==== GIVEN MATERIAL
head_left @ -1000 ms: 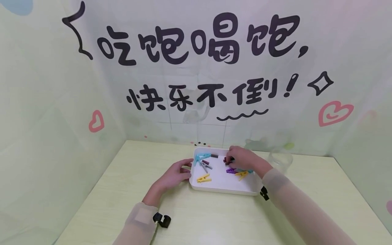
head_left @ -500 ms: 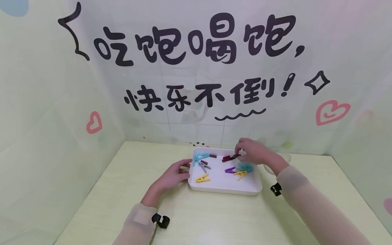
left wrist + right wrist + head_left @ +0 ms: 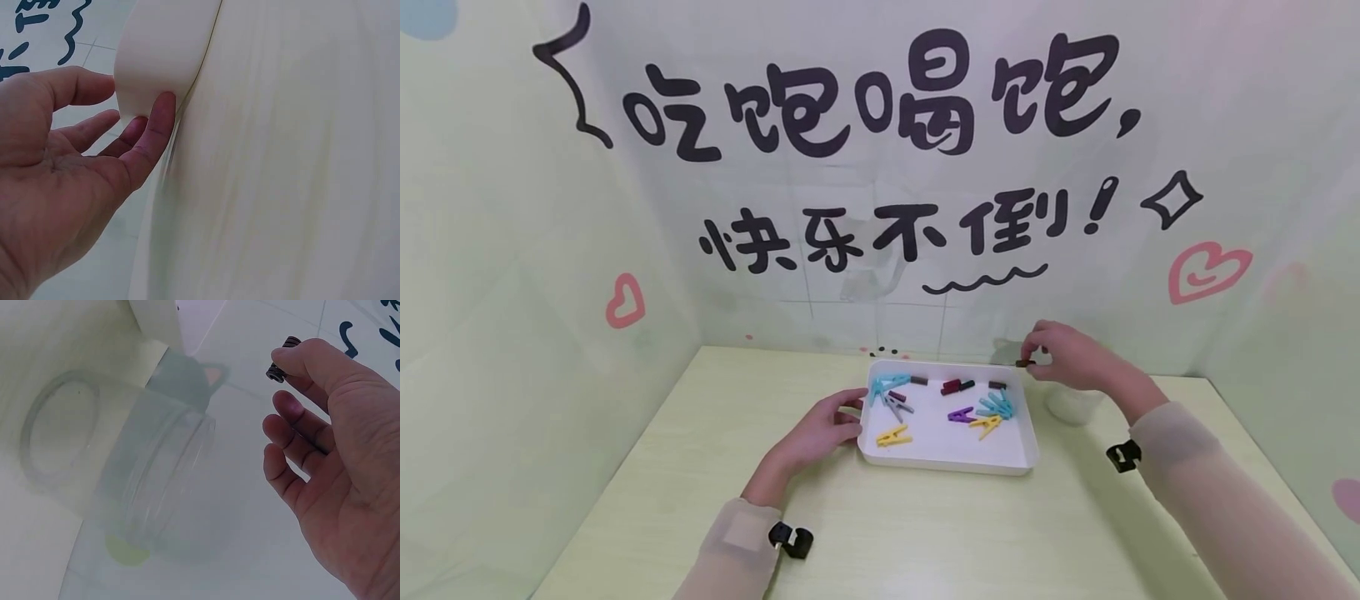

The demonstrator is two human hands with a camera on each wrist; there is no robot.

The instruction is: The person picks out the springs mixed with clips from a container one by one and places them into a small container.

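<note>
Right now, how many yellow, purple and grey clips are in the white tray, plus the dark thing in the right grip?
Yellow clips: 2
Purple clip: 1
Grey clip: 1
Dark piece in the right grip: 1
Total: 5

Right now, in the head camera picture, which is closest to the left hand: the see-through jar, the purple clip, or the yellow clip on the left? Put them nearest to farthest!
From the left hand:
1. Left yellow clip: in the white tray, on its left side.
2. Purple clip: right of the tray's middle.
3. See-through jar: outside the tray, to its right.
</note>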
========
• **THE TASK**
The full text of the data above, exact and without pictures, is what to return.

• **TASK RESULT**
head_left @ -1000 ms: 
head_left @ -500 ms: 
left wrist + right wrist + head_left @ +0 ms: 

The demonstrator is two human hands with a camera on each wrist; there is no robot.

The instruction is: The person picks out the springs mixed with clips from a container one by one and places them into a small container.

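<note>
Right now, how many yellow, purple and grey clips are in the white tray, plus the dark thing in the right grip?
Yellow clips: 2
Purple clip: 1
Grey clip: 1
Dark piece in the right grip: 1
Total: 5

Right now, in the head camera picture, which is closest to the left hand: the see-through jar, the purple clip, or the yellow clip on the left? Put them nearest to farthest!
From the left hand:
1. Left yellow clip: in the white tray, on its left side.
2. Purple clip: right of the tray's middle.
3. See-through jar: outside the tray, to its right.
</note>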

No other output belongs to this answer.